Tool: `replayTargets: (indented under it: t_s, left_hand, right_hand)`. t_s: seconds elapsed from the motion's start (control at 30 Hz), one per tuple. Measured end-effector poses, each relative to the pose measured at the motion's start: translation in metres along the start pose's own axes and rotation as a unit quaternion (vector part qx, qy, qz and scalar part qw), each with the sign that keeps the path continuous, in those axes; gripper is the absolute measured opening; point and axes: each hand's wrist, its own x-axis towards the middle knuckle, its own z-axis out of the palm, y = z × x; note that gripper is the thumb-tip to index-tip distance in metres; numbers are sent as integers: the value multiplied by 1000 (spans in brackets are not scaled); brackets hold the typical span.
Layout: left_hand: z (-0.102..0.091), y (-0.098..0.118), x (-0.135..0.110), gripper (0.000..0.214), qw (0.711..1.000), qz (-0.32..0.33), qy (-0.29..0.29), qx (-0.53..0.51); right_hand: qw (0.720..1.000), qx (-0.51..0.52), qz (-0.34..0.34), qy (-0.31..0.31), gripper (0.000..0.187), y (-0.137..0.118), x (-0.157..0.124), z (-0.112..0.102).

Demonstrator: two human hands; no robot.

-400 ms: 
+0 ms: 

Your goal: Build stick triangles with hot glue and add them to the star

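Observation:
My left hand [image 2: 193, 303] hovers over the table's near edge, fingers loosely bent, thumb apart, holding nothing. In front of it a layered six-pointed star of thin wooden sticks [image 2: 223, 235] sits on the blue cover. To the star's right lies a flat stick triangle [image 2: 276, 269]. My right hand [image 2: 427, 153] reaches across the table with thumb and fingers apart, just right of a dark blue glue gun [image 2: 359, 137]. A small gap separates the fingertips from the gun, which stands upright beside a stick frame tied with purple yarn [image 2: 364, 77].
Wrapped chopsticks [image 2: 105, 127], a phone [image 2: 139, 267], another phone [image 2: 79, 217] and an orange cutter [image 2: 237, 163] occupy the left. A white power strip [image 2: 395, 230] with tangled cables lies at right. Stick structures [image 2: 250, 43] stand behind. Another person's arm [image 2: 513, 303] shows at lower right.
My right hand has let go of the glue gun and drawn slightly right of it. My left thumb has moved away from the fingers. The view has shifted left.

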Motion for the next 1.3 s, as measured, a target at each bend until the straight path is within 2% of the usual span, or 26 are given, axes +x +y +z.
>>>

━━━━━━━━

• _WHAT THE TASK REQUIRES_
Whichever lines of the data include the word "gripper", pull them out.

• _YOUR RESPONSE_
Tool: `replayTargets: (indented under it: t_s, left_hand, right_hand)`. t_s: seconds elapsed from the motion's start (control at 30 Hz), one per tuple. Measured end-effector poses, each relative to the pose measured at the motion's start: translation in metres along the start pose's own axes and rotation as a unit quaternion (vector part qx, qy, qz and scalar part qw), each with the sign that keeps the path continuous, in those axes; gripper is the absolute measured opening; point and axes: each hand's wrist, its own x-axis towards the middle knuckle, its own z-axis out of the palm, y = z × x; note that gripper is the thumb-tip to index-tip distance in metres; numbers are sent as integers: the value multiplied by 1000 (spans in brackets are not scaled); brackets hold the typical span.
Layout: left_hand: z (-0.102..0.091), y (-0.098..0.118), x (-0.135..0.110), gripper (0.000..0.214), qw (0.711..1.000), qz (-0.32..0.33), qy (-0.29..0.29), qx (-0.53..0.51); right_hand: qw (0.720..1.000), qx (-0.51..0.52), qz (-0.34..0.34), qy (-0.31..0.31), gripper (0.000..0.187), y (-0.137..0.118), x (-0.157..0.124), z (-0.112..0.102).

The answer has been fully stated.